Price, availability, and specs

The Oura Ring 4 is available now. Price varies by finish: Silver and Black are $349; Brushed Silver and Stealth are $399; Gold (reviewed here) and Rose Gold are $499. All finishes are available in sizes 4 through 15. While the Oura Ring Gen 3 came in two styles — Heritage, which had a flat top side to house the battery, and Horizon, which was perfectly circular — the Oura Ring 4 is available only in the round Horizon-like style.

You can grab the Oura Ring 4 directly from Oura or from retailers like Amazon, Best Buy, and Target. Sizing kits are available for $10 and include credit toward the purchase of a ring, making them effectively free. Oura recommends wearing the plastic sizers for a day or two to get a better idea of which size you need, and I can second that. I decided on a size for my review ring too quickly and had to exchange it; the size 13 pictured in this review is a little loose on my index finger. If the same thing happens to you, Oura takes returns and exchanges for 30 days after your ring is delivered.

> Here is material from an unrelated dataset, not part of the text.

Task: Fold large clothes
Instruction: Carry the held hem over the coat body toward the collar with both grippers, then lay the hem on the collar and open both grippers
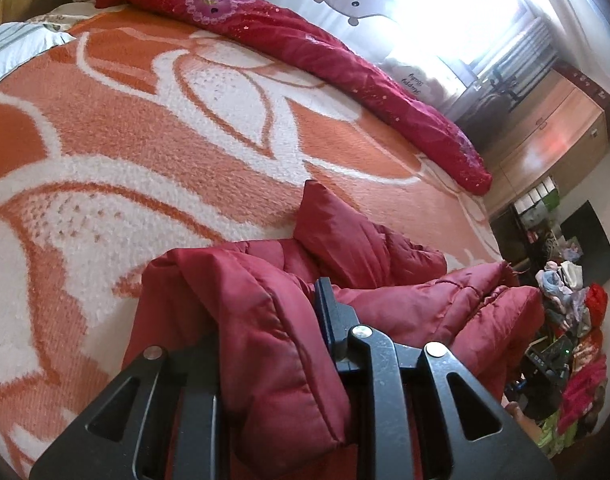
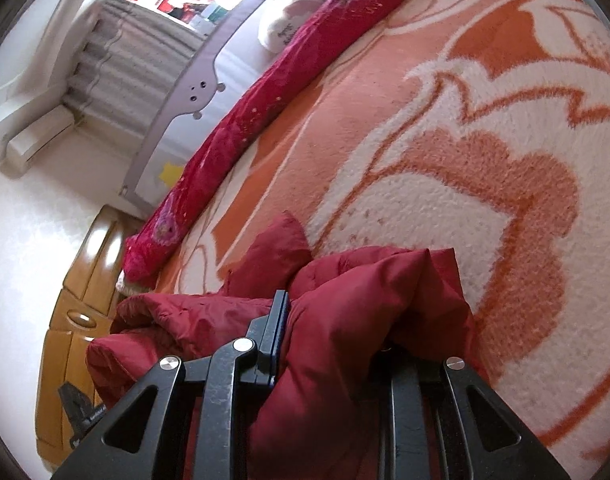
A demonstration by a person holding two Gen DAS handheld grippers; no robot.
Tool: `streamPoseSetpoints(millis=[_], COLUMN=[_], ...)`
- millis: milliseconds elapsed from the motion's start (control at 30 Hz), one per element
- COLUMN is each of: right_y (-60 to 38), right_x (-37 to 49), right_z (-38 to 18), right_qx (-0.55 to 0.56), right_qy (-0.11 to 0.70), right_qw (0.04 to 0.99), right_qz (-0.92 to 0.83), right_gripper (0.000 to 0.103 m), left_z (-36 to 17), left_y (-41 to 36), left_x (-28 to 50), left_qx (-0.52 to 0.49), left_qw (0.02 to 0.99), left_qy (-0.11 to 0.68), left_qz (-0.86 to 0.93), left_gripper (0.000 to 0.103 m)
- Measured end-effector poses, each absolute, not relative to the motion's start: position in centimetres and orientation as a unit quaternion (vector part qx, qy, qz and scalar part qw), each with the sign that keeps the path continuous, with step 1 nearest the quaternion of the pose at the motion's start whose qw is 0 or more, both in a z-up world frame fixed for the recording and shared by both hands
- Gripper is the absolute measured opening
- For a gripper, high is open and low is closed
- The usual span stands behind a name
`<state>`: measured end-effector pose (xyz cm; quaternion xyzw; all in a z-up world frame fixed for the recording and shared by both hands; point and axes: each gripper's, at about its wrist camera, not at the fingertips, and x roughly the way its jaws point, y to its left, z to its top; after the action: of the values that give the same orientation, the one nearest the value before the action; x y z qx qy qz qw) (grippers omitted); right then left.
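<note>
The bed point(image 1: 153, 128), under its orange-and-white blanket point(image 2: 485, 160), filled both views. The red roll point(image 1: 305, 44) lay along its far edge, toward one o'clock. The jacket point(image 1: 265, 320) sat bunched at six o'clock, near edge. Left gripper point(image 1: 265, 360) was clamped on its padding; right gripper point(image 2: 337, 360) likewise.
</note>
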<state>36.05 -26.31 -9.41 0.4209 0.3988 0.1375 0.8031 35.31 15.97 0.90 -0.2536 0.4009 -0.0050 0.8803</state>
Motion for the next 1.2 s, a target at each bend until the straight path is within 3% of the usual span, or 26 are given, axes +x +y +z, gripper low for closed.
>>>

Oura requires a subscription that costs $6 per month or $60 per year. Purchases come with a one-month membership included. Competitors like Samsung don't charge a subscription fee.

Specifications

Heart rate monitor
Yes
Notification support
No
Battery life
Up to 8 days
Sensors
Heart rate/HRV; blood oxygen; skin temperature; accelerometer
Water Resistance
Water-resistant to 100 m
Ring sizing
4 – 15
Color
Silver; Black; Brushed Silver; Stealth; Gold; Rose Gold
Price
From $349
Mobile Payments
No
Workout detection
Yes
Exercise modes
40+
Weight
3.3 – 5.2 g
Built material
Coated titanium
Expand

Design and build

There aren't many ways to style a plain band-style ring, but Oura's latest differentiates itself from the competition subtly. The inner surface of the Oura Ring 4 is made of titanium rather than the plastic you'll find on other options, including Oura's previous-generation ring. It's not a difference I think about day to day, but Oura says the opaque material helps prevent light from leaking in or out, allowing for more accurate tracking.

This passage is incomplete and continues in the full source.